After each cycle, a unit is added to counter b. At the end of the (Nl) -oro cycle (p-1) cycle, the counter is set to zero (the initial state and produces at its output a signal arriving at the synchronizer. After that, the signals of synchronizer 4 use the calculator 3 to determine all the characteristics of the signal and their registration. As a result, the O, n-1, 2n-1, ..., (nN-1) -th discrete-spectrum values are selected from the frequency grid, which is determined by the resolution at the level of the nNut / analysis interval, The PSA interval is not dependent on p. Improved resolution is provided by increasing p. / a control - by changing clause

In the case of manual control, the permission to the input of the control of the control unit 5 is given a signal corresponding to the conversion factor of the counter 6. With the automatic control, the control unit 5 analyzes the results of calculations from the output of the calculator 3 and. according to the results of the analysis, it generates a signal for a change (increase, decrease) or preservation of the n-conversion factor to obtain the next spectrum.

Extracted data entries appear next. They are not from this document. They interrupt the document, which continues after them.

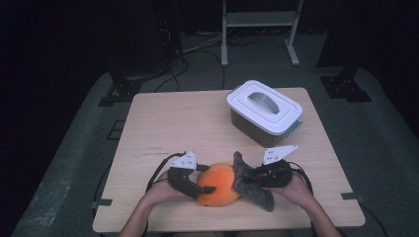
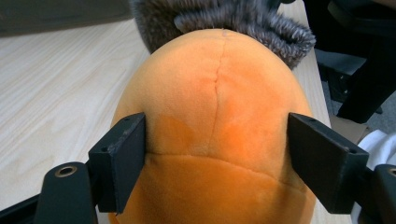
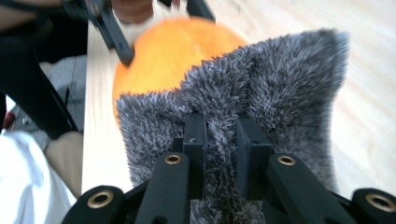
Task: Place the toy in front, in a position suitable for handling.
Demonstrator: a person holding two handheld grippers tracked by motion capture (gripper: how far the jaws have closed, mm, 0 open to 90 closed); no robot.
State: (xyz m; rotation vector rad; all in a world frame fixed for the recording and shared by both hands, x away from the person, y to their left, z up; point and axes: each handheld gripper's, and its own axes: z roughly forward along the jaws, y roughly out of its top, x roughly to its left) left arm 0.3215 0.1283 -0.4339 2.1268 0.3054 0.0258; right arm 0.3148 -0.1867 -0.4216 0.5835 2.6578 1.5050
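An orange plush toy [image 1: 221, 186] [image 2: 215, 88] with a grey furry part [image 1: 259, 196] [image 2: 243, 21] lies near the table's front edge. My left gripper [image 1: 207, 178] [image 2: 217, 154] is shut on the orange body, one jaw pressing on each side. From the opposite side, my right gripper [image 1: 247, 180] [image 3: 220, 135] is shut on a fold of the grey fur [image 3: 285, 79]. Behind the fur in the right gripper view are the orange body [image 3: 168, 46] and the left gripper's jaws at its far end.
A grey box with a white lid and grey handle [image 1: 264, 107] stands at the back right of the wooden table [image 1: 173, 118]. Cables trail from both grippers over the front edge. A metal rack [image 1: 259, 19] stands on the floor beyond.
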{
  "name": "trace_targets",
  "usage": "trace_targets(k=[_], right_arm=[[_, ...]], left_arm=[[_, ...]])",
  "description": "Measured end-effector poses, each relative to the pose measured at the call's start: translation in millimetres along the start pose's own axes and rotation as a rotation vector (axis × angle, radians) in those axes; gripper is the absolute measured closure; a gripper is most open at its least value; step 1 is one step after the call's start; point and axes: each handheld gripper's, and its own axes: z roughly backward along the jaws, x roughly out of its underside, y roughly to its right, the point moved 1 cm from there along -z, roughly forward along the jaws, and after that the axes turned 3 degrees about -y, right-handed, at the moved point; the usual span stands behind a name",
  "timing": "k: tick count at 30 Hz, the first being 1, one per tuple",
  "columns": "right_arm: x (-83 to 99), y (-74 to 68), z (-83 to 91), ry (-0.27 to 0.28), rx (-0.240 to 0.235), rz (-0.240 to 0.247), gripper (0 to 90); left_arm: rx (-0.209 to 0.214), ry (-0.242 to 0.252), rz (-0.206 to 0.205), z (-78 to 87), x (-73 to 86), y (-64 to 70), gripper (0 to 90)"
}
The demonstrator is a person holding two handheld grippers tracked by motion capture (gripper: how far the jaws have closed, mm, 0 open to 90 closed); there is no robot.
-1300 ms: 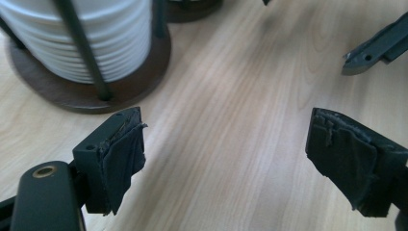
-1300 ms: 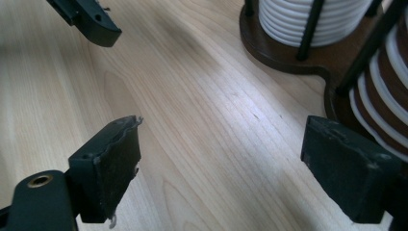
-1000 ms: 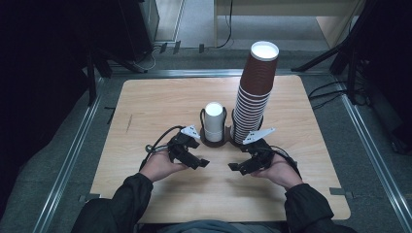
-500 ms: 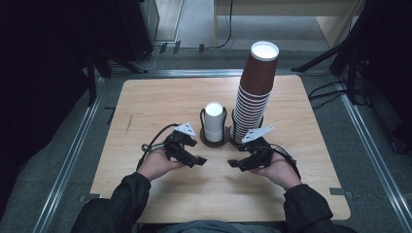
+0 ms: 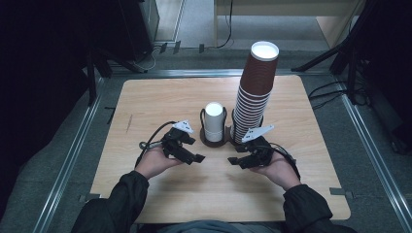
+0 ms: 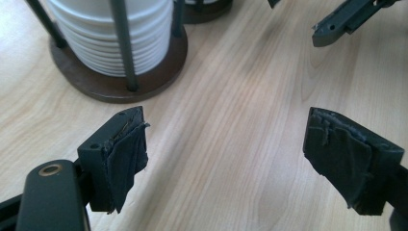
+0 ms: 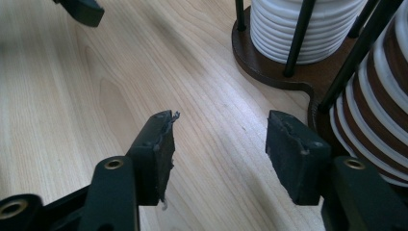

Thus, the proposed analyzer allows spectrum analysis with an improved variable THOTHfcjM resolution. The possibility of adjusting the frequency resolution is ensured by the fact that at the Place of Calculations no.x (iut), i О, N-1, the calculation is performed on y (dd1), where q also varies within q O, N-1, but all y () correspond to the values of x (iAt) for i 0, nN-1, t, e. n times the better-stretched signal region x (t), n times the best resolution on the same grid 0, & ii, 2ds, ..., (Nl) Aii ;, where u .. Self-regulation, frequency resolution control is performed by changing the conversion factor of counter b.

Claims (1)

Invention Formula A spectrum analyzer containing a series-connected adder and a memory unit, the output of which is connected to the second input of the adder and to the input of the calculator, the control unit and the synchronizer associated with the control inputs of all the blocks. In order to increase the frequency resolution, 0 it additionally introduced a counter with a variable conversion factor, the output of which is connected to the synchronizer input, and the control inputs are connected to the synchronization output To the torus and to the output of the control unit, one of the inputs of which is connected to the output of the calculator. . Sources of information taken into account in the examination 0 1. Domaratsky A.N. Ivanov L.N., Yurlov Yu.I. Multipurpose statistical analysis of random signals. M., 1975, p. 42, 114, 121.